Original Research
The use of sampling weights in Bayesian hierarchical models for small area estimation

https://doi.org/10.1016/j.sste.2014.07.002Get rights and content

Highlights

  • We describe a hierarchical model to acknowledge design weights in a small area estimation context.

  • We carry out a simulation study and compare our method with a number of alternative hierarchical models and direct estimation.

  • The simulation illustrates how incorporating the weights can reduce bias and hierarchical modeling can reduce variance.

  • We illustrate the method using data from the Behavioral Risk Factor Surveillance System (BRFSS).

Abstract

Hierarchical modeling has been used extensively for small area estimation. However, design weights that are required to reflect complex surveys are rarely considered in these models. We develop computationally efficient, Bayesian spatial smoothing models that acknowledge the design weights. Computation is carried out using the integrated nested Laplace approximation, which is fast. An extensive simulation study is presented that considers the effects of non-response and non-random selection of individuals, allowing examination of the impact of ignoring the design weights and the benefits of spatial smoothing. The results show that, when compared with standard approaches, mean squared error can be greatly reduced with the proposed methods. Bias reduction occurs through the inclusion of the design weights, with variance reduction being achieved through hierarchical smoothing. We analyze data from the Washington State 2006 Behavioral Risk Factor Surveillance System. The models are easily and quickly fitted within the R environment, using existing packages.

Introduction

In this paper we consider the application of spatial models for small area estimation (SAE). SAE is an important endeavor since many agencies require estimates of health, education and environmental measures in order to plan and allocate resources and target interventions. The data upon which SAE is based are often gathered via complex designs.

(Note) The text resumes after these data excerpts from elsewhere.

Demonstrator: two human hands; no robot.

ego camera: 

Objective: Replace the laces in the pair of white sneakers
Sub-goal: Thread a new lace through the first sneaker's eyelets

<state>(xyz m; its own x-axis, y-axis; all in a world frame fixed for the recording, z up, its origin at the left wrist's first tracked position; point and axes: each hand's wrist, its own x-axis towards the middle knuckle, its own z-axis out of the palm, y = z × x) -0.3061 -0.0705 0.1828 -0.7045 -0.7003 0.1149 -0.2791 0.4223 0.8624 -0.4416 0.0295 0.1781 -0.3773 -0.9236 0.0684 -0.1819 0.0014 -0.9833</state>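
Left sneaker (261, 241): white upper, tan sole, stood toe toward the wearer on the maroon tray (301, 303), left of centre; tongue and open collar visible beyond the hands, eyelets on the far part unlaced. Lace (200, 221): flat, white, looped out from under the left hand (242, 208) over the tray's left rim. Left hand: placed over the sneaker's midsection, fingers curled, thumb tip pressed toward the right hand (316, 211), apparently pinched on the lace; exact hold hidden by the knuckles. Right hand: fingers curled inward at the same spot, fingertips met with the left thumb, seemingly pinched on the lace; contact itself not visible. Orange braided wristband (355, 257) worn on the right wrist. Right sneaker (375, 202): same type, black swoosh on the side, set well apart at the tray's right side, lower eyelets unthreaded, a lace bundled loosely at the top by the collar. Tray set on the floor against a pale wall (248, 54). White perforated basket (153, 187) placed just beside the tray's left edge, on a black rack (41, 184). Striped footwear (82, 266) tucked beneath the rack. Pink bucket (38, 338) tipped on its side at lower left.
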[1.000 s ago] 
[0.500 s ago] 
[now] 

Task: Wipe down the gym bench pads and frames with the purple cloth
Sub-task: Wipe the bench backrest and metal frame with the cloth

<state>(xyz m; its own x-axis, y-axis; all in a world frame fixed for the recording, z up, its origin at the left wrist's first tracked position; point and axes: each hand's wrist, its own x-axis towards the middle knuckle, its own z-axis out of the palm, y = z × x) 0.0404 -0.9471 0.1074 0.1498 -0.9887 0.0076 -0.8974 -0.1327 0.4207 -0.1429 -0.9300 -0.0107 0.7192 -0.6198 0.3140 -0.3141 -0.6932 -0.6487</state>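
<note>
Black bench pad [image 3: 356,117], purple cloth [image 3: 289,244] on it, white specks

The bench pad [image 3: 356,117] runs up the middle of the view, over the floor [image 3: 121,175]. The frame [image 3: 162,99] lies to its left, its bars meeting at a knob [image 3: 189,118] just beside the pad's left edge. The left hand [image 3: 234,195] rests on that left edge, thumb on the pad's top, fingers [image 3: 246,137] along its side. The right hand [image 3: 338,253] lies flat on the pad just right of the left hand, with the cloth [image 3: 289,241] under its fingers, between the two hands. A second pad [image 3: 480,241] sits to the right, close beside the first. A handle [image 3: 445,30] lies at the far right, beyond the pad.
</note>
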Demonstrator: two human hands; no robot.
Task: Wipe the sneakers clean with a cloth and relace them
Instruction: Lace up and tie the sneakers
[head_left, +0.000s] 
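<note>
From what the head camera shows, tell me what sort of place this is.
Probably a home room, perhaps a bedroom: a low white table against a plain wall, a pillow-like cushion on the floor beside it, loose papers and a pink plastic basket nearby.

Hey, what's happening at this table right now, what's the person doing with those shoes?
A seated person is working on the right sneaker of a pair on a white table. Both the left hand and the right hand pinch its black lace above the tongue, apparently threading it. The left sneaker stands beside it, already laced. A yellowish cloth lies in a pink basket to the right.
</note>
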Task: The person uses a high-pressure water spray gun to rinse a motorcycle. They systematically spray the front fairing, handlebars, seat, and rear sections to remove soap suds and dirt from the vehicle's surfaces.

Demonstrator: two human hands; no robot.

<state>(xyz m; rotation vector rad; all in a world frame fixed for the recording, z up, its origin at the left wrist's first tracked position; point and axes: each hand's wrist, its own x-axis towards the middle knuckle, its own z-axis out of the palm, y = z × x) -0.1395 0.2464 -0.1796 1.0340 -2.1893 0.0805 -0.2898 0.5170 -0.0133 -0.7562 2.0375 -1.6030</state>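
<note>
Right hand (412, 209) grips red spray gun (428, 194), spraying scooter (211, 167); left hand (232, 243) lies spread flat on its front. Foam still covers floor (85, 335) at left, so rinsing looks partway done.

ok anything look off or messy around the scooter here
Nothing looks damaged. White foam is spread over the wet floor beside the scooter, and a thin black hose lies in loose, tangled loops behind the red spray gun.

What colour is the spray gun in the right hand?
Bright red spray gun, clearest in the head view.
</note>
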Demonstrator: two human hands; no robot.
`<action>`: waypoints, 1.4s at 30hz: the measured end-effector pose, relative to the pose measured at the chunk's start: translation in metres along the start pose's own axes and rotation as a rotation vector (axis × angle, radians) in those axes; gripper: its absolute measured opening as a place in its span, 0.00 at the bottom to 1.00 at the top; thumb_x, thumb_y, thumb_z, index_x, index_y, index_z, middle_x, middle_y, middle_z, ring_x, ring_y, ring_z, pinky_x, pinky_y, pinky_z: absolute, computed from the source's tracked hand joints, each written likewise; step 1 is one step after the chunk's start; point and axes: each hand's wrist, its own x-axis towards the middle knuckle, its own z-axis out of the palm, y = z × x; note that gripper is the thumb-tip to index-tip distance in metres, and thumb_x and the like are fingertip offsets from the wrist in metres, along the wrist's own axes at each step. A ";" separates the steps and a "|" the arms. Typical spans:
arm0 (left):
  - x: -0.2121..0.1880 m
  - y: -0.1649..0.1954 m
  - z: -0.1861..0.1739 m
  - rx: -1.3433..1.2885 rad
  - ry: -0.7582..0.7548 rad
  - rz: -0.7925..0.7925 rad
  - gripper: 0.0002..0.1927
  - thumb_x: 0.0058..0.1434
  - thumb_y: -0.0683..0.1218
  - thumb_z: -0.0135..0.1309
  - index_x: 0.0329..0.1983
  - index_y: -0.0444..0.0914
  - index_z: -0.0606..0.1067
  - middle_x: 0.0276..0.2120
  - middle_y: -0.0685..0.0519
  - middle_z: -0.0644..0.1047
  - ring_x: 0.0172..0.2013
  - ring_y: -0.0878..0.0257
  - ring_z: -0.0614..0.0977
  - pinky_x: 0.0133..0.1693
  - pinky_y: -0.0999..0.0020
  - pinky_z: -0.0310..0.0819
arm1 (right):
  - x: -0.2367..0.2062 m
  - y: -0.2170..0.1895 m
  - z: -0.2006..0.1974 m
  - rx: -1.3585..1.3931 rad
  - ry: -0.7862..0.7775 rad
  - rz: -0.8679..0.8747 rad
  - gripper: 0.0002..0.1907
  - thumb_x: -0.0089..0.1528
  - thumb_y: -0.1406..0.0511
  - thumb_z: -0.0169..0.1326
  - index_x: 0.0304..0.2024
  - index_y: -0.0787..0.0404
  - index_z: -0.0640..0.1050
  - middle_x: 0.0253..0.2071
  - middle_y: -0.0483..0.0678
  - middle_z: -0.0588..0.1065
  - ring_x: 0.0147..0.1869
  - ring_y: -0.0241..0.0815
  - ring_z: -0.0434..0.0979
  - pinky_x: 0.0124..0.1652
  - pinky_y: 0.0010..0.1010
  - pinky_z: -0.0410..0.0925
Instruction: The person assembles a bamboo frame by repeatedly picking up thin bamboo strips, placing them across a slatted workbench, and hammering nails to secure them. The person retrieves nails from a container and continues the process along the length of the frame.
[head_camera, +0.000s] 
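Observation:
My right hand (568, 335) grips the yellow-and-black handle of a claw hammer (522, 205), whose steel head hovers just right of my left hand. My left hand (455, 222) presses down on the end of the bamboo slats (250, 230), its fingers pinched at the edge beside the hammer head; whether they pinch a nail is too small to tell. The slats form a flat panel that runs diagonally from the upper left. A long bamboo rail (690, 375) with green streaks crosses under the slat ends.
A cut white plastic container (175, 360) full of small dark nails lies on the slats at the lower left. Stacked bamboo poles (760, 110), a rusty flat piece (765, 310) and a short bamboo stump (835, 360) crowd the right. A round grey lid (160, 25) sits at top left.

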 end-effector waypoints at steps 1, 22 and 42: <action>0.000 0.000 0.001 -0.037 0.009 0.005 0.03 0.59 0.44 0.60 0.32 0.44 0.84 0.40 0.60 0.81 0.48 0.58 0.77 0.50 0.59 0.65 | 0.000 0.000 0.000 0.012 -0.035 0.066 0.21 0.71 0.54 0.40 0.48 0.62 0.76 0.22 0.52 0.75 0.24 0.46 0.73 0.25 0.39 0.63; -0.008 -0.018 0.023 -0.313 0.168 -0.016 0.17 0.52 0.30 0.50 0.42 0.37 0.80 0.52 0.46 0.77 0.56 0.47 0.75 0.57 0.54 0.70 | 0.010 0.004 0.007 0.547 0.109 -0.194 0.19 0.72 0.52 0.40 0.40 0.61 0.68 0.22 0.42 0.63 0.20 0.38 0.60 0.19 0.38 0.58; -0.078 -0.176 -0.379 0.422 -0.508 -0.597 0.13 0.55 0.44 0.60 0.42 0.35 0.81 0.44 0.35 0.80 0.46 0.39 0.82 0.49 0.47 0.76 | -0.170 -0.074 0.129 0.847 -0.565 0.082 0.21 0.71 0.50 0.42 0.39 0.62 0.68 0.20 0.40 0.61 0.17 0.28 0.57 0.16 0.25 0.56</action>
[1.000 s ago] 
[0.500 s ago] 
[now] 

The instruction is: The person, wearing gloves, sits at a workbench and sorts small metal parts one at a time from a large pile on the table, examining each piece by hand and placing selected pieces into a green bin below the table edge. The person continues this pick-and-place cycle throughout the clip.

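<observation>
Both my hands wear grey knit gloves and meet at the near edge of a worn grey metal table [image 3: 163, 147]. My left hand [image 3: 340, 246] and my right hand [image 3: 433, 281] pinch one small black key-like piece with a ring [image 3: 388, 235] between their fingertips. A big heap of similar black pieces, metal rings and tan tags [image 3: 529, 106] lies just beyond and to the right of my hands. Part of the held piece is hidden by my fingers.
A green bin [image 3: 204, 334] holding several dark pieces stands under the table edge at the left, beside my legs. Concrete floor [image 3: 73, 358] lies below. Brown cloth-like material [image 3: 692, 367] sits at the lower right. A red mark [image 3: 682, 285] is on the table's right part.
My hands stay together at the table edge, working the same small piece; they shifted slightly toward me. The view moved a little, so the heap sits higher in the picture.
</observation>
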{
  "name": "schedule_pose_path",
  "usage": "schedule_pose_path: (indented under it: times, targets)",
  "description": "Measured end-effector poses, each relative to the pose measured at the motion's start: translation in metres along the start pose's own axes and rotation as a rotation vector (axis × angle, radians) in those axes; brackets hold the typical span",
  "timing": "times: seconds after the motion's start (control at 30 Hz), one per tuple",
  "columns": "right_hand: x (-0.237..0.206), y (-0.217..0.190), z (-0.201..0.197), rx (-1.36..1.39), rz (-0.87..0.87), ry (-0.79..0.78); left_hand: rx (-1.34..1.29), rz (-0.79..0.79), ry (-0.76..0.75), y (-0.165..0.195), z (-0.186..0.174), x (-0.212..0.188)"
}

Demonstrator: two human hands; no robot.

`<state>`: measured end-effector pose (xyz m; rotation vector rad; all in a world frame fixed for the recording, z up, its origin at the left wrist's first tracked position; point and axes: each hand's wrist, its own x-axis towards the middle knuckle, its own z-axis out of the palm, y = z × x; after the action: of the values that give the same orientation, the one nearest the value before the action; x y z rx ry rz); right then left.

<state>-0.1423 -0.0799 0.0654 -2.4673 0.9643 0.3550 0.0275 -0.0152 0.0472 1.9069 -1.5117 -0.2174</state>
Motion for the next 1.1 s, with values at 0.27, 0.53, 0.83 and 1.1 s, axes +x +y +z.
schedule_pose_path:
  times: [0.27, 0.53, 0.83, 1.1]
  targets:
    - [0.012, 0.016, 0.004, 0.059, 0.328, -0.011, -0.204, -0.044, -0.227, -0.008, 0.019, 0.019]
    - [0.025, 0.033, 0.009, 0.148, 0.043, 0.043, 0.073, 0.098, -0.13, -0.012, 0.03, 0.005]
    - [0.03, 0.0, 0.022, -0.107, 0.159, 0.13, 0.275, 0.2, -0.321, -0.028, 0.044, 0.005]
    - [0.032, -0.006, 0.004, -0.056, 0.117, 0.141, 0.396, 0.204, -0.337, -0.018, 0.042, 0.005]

Standard model-based approaches to the analysis often ignore the sampling mechanism and are therefore subject to potentially large biases. Adjusting for the sampling scheme by including in the model the design variables upon which sampling was based (and which are associated with the outcome of interest) is often not possible, because the required variables are unavailable, or the required model would be overly complex (Gelman, 2007). In this paper we consider the situation in which it is not possible to model the sampling scheme. Weighted design-based approaches provide a common technique to bias removal but the resultant estimators can be highly variable for areas in which only small sample sizes are collected. Hierarchical models provide a method to reduce the variance, with Fay and Herriot (1979) providing an early example and, notably, acknowledging the sampling scheme. Since this influential paper many hierarchical modeling approaches have been suggested, see Rao (2003) for a comprehensive summary of the literature and Pfeffermann (2013) for a more recent account.

In terms of spatial smoothing techniques, a number of authors allow for spatial correlation between areas, see for example Singh et al., 2005, Pratesi and Salvati, 2008, Pereira and Coelho, 2010. These models are subject to bias, however, since they do not adjust for the sampling scheme. Pseudo-likelihood (Skinner, 1989, Pfeffermann et al., 1998) has been used within a hierarchical modeling framework with the scaling of the weights being a major issue (Potthoff et al., 1992, Longford, 1996, Asparouhov, 2006, Rabe-Hesketh and Skrondal, 2006). Congdon and Lloyd (2010) used such an approach and introduced residual spatial random effects. In this paper we describe a range of models that can acknowledge the sampling scheme and allow spatial smoothing. We describe a new approach based on the concept of “effective sample size” and “effective number of cases”. A related Bayesian model has recently been suggested by Ghitza and Gelman (2013), while a quite different approach, based on a penalized spline model, is described in Zheng and Little, 2003, Zheng and Little, 2005. A key feature of the models we describe is that computation is fast and can be carried out using existing packages within the R computing environment.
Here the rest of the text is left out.